**Task prompt**
Pull every line with "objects" from the data below and copy it.
■ ■ ■ ■
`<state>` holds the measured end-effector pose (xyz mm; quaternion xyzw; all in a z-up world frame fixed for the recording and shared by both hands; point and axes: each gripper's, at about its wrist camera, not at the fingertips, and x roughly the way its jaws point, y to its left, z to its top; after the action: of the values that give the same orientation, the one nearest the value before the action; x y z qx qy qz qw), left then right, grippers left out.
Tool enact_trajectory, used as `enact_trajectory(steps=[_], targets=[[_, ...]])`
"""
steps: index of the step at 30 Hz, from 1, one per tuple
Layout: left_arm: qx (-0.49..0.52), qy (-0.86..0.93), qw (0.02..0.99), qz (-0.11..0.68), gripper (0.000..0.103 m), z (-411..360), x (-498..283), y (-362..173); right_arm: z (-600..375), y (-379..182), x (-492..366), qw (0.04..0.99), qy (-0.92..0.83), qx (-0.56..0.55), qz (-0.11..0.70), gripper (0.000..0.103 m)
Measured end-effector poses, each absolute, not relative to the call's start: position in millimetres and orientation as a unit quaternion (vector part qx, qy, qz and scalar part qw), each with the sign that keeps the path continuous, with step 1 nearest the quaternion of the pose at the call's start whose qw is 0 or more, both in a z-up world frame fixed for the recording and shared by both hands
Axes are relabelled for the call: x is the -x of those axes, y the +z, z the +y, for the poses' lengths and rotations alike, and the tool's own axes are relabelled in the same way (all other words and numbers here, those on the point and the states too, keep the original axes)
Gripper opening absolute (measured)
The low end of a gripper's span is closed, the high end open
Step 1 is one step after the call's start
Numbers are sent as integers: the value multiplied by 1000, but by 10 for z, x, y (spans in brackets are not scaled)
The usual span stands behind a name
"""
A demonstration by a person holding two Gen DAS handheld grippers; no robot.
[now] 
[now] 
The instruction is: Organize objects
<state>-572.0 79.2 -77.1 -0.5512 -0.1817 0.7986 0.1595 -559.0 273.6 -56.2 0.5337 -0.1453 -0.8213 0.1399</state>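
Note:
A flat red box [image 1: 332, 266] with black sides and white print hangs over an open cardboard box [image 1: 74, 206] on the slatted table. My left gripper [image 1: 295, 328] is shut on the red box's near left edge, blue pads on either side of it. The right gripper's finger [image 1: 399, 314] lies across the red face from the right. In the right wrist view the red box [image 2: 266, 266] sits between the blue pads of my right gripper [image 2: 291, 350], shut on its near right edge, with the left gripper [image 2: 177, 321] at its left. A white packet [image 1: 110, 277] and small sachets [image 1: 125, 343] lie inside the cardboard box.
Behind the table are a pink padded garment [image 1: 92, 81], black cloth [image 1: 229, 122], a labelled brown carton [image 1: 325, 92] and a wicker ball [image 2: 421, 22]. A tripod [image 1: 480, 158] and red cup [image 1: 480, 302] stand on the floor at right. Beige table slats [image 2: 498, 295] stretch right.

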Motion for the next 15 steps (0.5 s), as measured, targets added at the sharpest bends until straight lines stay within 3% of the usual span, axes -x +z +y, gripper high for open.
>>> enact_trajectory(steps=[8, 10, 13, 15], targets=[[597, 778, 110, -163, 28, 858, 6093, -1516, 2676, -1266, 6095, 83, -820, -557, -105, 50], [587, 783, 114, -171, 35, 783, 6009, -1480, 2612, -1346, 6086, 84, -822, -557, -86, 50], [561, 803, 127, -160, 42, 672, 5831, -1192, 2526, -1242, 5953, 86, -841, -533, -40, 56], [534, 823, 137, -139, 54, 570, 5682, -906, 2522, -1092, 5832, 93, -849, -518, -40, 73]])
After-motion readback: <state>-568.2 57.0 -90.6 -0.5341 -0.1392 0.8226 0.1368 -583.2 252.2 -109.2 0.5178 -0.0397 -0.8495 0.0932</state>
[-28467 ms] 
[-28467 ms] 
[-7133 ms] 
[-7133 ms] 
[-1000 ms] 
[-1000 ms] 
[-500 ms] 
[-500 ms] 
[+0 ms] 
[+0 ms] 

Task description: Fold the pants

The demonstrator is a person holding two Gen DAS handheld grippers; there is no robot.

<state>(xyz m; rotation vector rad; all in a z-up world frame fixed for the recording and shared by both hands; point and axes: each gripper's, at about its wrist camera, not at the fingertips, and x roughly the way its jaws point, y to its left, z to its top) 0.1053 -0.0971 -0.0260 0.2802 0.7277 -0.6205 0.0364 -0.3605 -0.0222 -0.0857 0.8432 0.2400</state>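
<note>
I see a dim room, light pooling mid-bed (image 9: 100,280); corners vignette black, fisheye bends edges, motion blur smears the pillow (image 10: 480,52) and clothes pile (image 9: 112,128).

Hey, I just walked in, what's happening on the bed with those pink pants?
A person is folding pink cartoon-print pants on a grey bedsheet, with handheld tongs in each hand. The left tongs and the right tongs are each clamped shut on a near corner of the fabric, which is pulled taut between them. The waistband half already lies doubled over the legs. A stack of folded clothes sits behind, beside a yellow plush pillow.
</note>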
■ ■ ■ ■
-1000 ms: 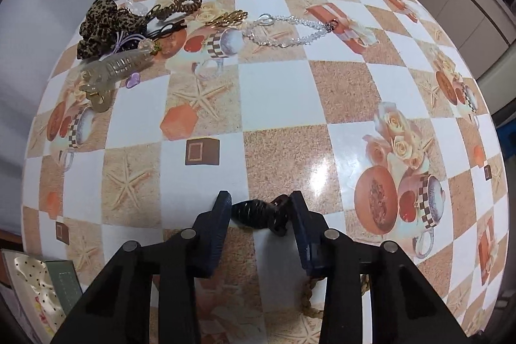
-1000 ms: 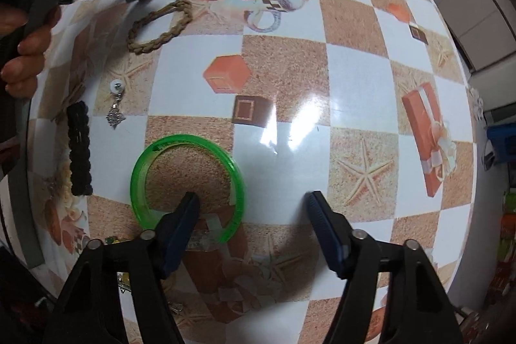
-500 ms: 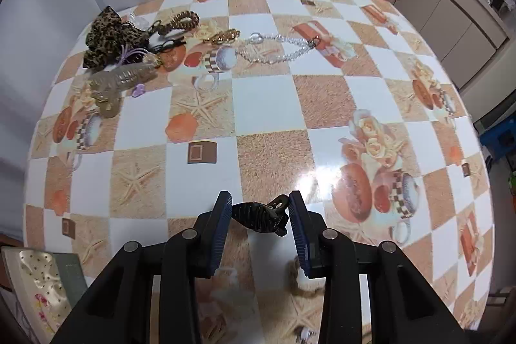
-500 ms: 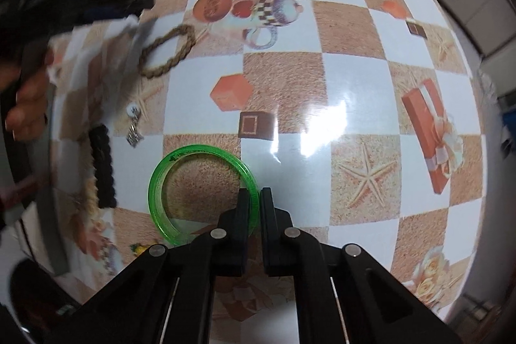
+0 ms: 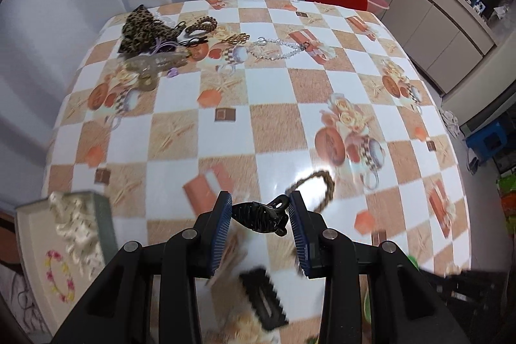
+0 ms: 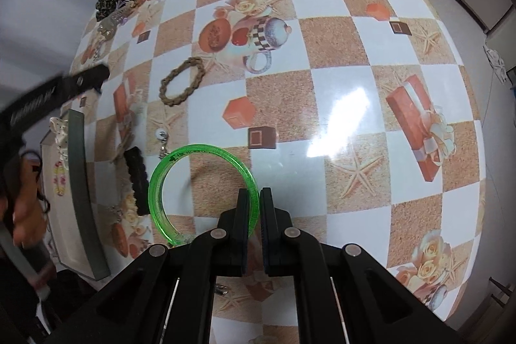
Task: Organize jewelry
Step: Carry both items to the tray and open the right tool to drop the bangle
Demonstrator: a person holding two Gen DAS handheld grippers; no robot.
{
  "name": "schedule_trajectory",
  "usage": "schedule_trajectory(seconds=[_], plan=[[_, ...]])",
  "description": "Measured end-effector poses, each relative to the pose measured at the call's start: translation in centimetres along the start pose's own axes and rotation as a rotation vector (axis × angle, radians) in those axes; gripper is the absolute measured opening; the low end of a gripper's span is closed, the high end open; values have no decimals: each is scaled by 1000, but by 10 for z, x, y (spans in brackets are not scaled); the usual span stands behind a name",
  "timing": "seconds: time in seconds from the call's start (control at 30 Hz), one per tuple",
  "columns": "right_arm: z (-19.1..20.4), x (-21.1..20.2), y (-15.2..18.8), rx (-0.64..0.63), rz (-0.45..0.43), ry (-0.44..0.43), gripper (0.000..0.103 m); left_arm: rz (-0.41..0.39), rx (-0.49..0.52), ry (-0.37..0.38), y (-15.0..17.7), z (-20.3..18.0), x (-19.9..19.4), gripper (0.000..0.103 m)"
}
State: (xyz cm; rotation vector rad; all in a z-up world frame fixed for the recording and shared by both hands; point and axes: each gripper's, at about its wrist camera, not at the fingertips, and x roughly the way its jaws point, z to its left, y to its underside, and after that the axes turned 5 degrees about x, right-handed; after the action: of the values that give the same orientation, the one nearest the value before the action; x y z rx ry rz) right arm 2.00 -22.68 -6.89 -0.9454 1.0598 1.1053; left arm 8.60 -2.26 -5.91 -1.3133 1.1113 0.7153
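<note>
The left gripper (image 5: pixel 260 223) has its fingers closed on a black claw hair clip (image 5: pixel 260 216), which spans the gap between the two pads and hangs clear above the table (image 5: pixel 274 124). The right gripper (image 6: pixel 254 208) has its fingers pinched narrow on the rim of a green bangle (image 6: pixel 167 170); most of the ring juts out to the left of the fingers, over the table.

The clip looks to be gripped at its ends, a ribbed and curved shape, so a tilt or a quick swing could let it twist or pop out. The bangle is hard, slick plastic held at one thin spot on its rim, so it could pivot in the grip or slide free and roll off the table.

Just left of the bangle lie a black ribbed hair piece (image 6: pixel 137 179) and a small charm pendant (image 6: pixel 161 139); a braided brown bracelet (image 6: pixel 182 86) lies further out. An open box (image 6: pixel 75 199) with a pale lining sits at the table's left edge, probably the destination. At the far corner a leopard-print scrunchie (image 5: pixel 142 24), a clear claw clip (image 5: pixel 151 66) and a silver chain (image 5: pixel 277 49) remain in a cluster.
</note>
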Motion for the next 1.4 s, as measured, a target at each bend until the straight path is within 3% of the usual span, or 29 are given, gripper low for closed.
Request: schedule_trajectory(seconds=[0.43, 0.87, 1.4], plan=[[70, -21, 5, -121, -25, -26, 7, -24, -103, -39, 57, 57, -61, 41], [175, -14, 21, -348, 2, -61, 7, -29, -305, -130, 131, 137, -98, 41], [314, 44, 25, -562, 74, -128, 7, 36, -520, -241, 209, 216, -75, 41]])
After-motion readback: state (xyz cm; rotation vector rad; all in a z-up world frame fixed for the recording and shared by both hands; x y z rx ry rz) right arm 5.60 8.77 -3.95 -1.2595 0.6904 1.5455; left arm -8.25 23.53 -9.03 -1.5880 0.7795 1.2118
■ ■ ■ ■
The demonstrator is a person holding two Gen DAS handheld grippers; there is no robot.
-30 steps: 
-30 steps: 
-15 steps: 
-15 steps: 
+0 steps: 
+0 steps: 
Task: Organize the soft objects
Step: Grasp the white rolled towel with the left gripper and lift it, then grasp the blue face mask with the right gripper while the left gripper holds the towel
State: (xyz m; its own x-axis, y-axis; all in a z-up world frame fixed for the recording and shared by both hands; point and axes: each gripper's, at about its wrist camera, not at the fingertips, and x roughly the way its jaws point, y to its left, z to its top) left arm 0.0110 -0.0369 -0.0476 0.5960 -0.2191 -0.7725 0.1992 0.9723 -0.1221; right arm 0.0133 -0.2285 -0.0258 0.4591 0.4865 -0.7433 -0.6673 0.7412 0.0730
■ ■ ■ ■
**Reply**
The instruction is: Organize objects
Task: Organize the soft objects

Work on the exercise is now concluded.